* [INSTRUCTIONS FOR THE TASK]:
Beginning with the line that contains "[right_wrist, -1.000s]", retype the entries below exactly, ending with the line that contains "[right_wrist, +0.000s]". Leave out any pictures.

___ RECORDS SHOWN ___

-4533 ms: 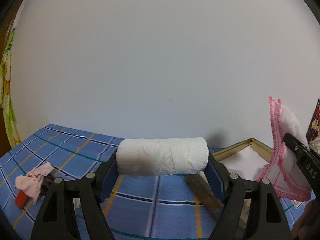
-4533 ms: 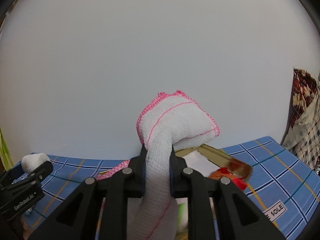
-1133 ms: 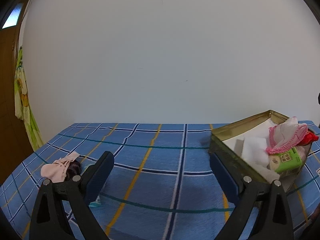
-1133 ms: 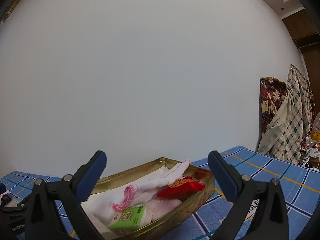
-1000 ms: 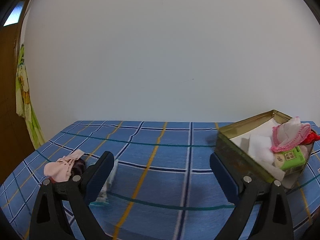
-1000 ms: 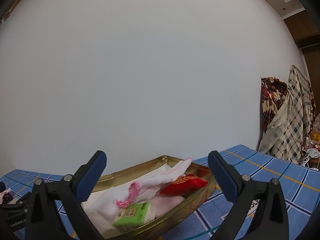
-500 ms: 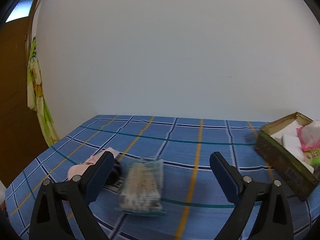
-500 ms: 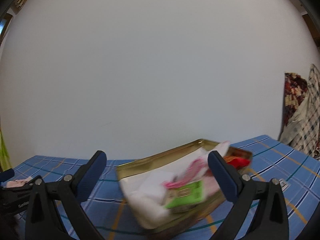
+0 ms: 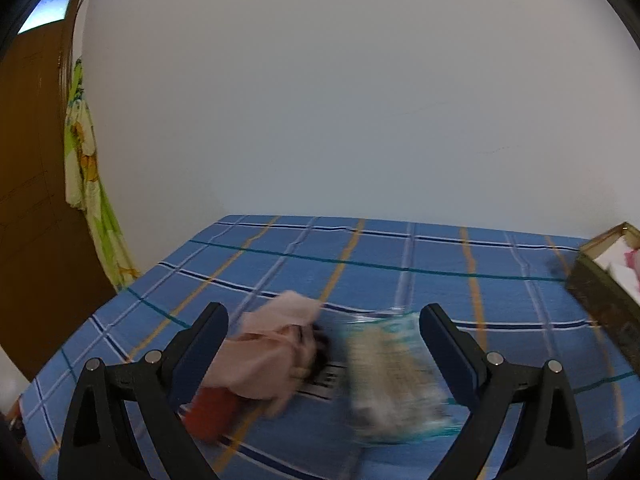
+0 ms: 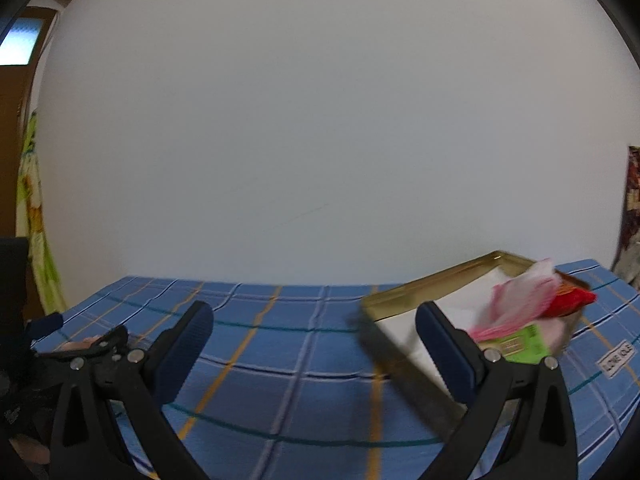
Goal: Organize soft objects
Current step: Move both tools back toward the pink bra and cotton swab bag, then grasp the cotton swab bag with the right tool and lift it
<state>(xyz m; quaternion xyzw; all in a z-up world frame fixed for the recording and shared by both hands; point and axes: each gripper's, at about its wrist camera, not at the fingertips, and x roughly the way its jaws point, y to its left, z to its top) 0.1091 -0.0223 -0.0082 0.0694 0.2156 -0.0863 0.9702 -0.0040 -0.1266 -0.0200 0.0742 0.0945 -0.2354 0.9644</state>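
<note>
Our left gripper (image 9: 322, 330) hangs with its jaws spread wide and nothing between them, low over the checked blue cloth (image 9: 400, 256). Right ahead of it lie the things we judge are left to sort: a pink cloth (image 9: 266, 354) bunched over something dark, a red item (image 9: 210, 414) poking out beneath it on the near side, and just beside them to the right a clear packet (image 9: 390, 378) with teal edges, all blurred by motion. Our right gripper (image 10: 314, 324) is likewise spread and empty, held over bare cloth with the gold tin (image 10: 404, 364) just to its right. The tin already holds a white folded piece, a pink-edged cloth (image 10: 516, 306), a red pouch (image 10: 572, 300) and a green pack (image 10: 520, 344), so we reckon most of the job is done. The tin sits well apart from the loose pile, at the far right edge of the left view. What remains, as far as we can see, is lifting the pink cloth, the red item and the packet across into it.
</note>
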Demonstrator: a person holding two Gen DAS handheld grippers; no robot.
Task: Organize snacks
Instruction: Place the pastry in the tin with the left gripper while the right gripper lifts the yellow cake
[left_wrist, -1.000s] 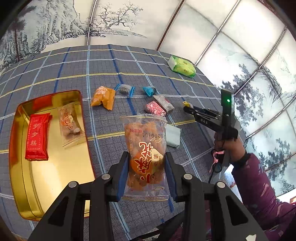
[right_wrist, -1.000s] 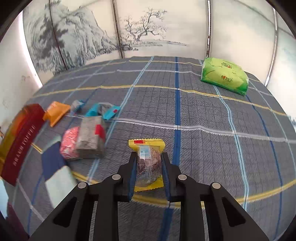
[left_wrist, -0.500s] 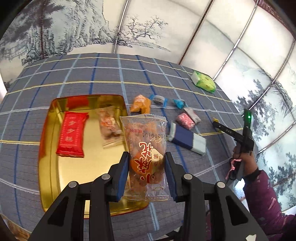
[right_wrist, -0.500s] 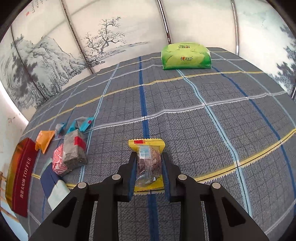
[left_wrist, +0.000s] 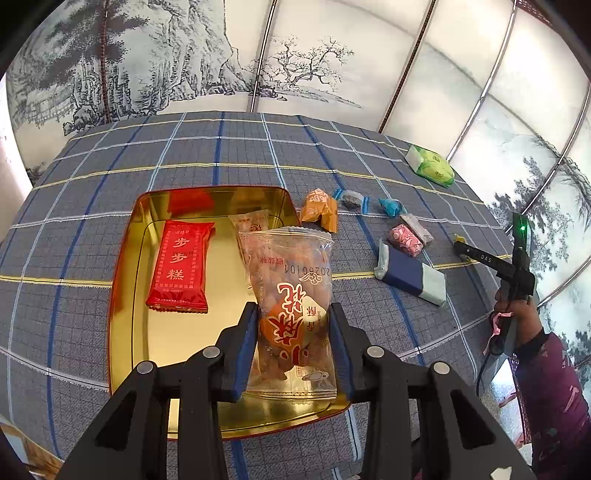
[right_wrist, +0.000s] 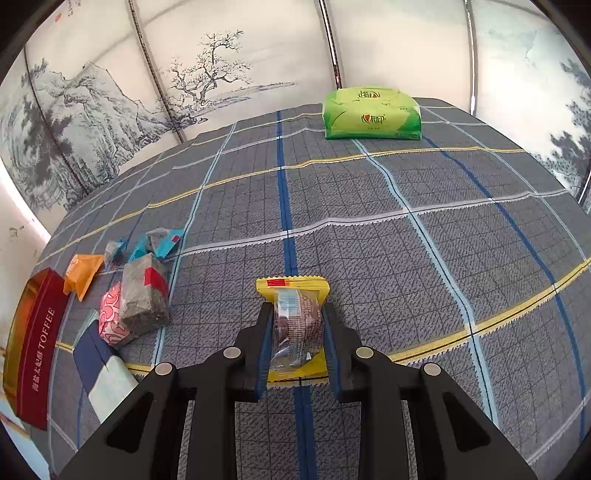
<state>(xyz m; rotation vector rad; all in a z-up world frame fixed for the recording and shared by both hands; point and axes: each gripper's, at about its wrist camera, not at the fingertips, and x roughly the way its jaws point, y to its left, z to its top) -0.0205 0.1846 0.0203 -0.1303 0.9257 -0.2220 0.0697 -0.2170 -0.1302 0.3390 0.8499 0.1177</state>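
Note:
My left gripper (left_wrist: 293, 325) is shut on a clear bag of orange snacks (left_wrist: 291, 295) and holds it above the gold tin tray (left_wrist: 125, 295). In the tray lie a red packet (left_wrist: 181, 266) and a clear snack packet (left_wrist: 251, 221). My right gripper (right_wrist: 297, 325) is shut on a yellow-edged wrapped snack (right_wrist: 295, 317) above the cloth; it also shows at the right of the left wrist view (left_wrist: 461, 247). Loose snacks lie right of the tray: orange packet (left_wrist: 319, 210), pink packet (left_wrist: 406, 240), blue-and-white packet (left_wrist: 410, 275).
A green tissue pack (right_wrist: 371, 114) sits at the far edge of the checked tablecloth (right_wrist: 406, 258). The tray's red side reads TOFFEE in the right wrist view (right_wrist: 37, 350). A grey packet (right_wrist: 144, 291) and blue candies (right_wrist: 162, 240) lie beside it.
My left gripper has carried the snack bag leftward until it hangs over the gold tray. My right gripper has turned to the right with its yellow snack still held.

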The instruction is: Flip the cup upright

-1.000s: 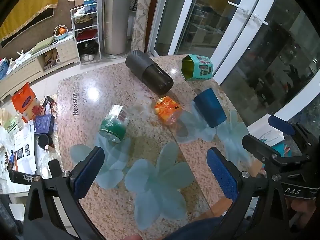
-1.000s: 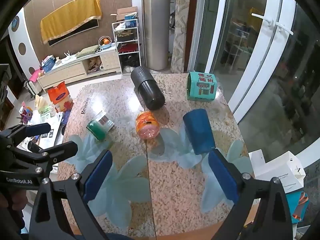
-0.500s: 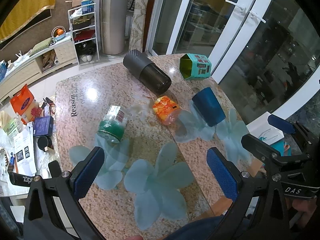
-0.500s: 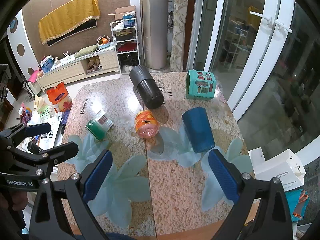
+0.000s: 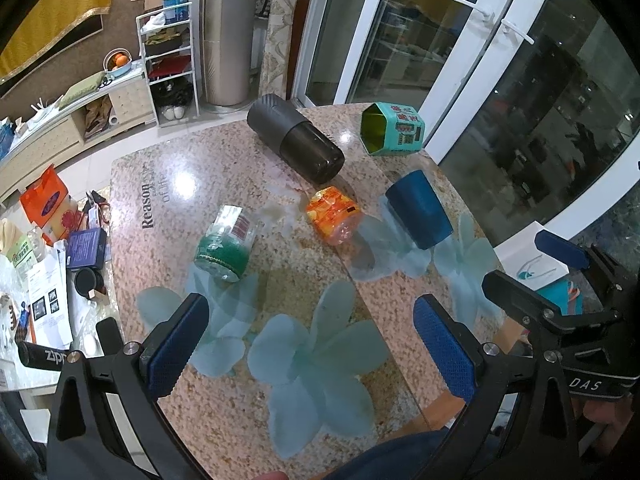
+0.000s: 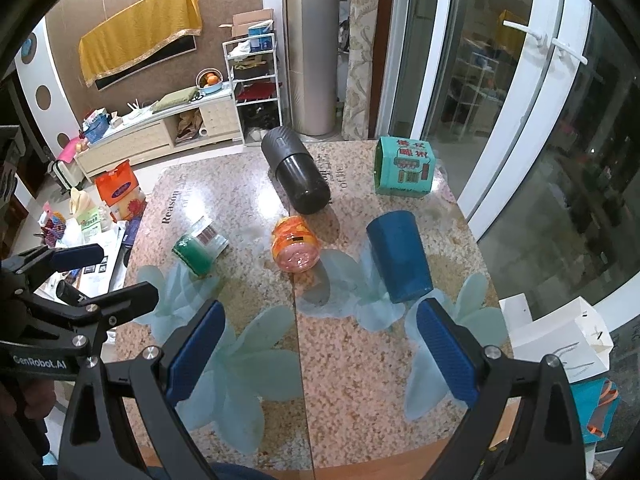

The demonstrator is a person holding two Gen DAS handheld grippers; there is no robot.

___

* [OUTPUT BELOW]:
[right_wrist, -1.000s] 
[left_wrist, -0.500s] 
[right_wrist, -0.500s] 
[left_wrist, +0.000s] 
[right_wrist, +0.000s] 

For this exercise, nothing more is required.